ABOUT THIS TASK: Give the data back exactly as it stands.

INFORMATION SHOWN:

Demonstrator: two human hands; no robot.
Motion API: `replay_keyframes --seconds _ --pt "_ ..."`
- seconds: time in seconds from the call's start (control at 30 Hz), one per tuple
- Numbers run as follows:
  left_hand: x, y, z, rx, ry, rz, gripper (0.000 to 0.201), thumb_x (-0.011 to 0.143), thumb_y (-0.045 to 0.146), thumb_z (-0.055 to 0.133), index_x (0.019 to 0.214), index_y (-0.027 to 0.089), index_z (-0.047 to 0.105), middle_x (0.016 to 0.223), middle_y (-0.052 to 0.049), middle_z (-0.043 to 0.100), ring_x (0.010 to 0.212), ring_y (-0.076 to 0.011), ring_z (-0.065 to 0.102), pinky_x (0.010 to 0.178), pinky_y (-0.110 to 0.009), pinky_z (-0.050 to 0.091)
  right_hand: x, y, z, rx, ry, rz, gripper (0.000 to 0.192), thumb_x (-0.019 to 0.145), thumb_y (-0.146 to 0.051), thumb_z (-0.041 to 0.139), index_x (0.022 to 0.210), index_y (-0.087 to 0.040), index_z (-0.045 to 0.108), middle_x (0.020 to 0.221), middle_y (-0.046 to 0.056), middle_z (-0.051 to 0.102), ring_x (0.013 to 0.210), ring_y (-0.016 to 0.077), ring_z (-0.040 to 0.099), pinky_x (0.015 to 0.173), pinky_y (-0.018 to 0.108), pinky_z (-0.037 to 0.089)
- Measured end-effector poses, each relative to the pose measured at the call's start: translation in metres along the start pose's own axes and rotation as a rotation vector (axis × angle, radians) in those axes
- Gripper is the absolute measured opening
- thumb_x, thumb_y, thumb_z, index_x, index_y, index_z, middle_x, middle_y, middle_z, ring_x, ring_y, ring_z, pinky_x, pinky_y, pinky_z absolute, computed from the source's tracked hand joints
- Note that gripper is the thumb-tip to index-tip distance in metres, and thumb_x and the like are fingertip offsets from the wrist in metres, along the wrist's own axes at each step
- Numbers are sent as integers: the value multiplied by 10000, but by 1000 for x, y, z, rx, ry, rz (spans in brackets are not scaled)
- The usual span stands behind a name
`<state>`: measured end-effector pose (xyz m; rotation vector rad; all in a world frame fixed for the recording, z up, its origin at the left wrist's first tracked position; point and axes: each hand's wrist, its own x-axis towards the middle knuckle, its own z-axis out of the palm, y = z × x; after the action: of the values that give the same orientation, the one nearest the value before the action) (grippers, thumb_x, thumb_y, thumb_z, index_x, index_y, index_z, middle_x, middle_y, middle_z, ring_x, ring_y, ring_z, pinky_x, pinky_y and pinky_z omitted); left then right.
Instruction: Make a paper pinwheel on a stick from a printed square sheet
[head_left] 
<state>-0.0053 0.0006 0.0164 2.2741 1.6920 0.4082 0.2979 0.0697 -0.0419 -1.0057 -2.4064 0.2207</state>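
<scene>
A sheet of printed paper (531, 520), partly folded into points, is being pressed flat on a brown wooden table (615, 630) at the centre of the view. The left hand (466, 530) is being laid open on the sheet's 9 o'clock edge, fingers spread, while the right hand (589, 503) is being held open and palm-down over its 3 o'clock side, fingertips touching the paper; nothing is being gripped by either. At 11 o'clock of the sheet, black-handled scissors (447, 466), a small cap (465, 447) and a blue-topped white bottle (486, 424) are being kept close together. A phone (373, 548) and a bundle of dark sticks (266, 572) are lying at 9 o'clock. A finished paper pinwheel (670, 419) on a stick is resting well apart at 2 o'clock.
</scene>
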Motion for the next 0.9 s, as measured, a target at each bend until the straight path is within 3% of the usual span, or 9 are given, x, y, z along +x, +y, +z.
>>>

OUTPUT FOR THIS TASK:
Demonstrator: two human hands; no robot.
Motion API: `replay_keyframes --seconds _ --pt "_ ..."`
- seconds: time in seconds from the call's start (control at 30 Hz), one per tuple
- Numbers run as follows:
  left_hand: x, y, z, rx, ry, rz, gripper (0.000 to 0.201), thumb_x (-0.011 to 0.143), thumb_y (-0.045 to 0.146), thumb_z (-0.055 to 0.133), index_x (0.019 to 0.214), index_y (-0.027 to 0.089), index_z (-0.047 to 0.105), middle_x (0.016 to 0.223), middle_y (-0.052 to 0.049), middle_z (-0.043 to 0.100), ring_x (0.010 to 0.212), ring_y (-0.076 to 0.011), ring_z (-0.065 to 0.102), pinky_x (0.010 to 0.178), pinky_y (-0.110 to 0.009), pinky_z (-0.050 to 0.091)
  right_hand: x, y, z, rx, ry, rz, gripper (0.000 to 0.192), thumb_x (-0.019 to 0.145), thumb_y (-0.146 to 0.051), thumb_z (-0.041 to 0.139), index_x (0.022 to 0.210), index_y (-0.087 to 0.040), index_z (-0.045 to 0.108), middle_x (0.020 to 0.221), middle_y (-0.046 to 0.056), middle_z (-0.051 to 0.102), ring_x (0.013 to 0.210), ring_y (-0.016 to 0.077), ring_z (-0.040 to 0.099), pinky_x (0.015 to 0.173), pinky_y (-0.018 to 0.108), pinky_z (-0.037 to 0.089)
- Measured end-effector poses, each relative to the pose measured at the call's start: translation in metres along the start pose's own axes and rotation as a rotation vector (axis × angle, radians) in those axes
- Gripper is the absolute measured opening
- thumb_x, thumb_y, thumb_z, index_x, index_y, index_z, middle_x, middle_y, middle_z, ring_x, ring_y, ring_z, pinky_x, pinky_y, pinky_z absolute, computed from the source's tracked hand joints
- Note that gripper is the thumb-tip to index-tip distance in metres, and thumb_x and the like are fingertip offsets from the wrist in metres, along the wrist's own axes at each step
- Numbers are sent as integers: the value multiplied by 10000, but by 1000 for x, y, z, rx, ry, rz (spans in brackets are not scaled)
- The usual span stands behind a name
`<state>`: measured end-effector pose (xyz m; rotation vector rad; all in a world frame fixed for the recording, z up, its origin at the left wrist's first tracked position; point and axes: each hand's wrist, its own x-axis towards the middle knuckle, its own z-axis out of the palm, y = z × x; after the action: of the values that give the same orientation, the one nearest the value before the action) (grippers, thumb_x, thumb_y, thumb_z, index_x, index_y, index_z, middle_x, middle_y, middle_z, ring_x, ring_y, ring_z, pinky_x, pinky_y and pinky_z omitted); left then right.
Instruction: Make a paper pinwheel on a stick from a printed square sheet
[head_left] 
<state>-0.0053 0.0006 0.0164 2.2741 1.6920 0.4082 0.2979 0.0697 -0.0419 -1.0057 -2.4064 0.2207</state>
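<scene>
A sheet of printed paper (531, 520), partly folded into points, is being pressed flat on a brown wooden table (615, 630) at the centre of the view. The left hand (466, 530) is being laid open on the sheet's 9 o'clock edge, fingers spread, while the right hand (589, 503) is being held open and palm-down over its 3 o'clock side, fingertips touching the paper; nothing is being gripped by either. At 11 o'clock of the sheet, black-handled scissors (447, 466), a small cap (465, 447) and a blue-topped white bottle (486, 424) are being kept close together. A phone (373, 548) and a bundle of dark sticks (266, 572) are lying at 9 o'clock. A finished paper pinwheel (670, 419) on a stick is resting well apart at 2 o'clock.
</scene>
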Motion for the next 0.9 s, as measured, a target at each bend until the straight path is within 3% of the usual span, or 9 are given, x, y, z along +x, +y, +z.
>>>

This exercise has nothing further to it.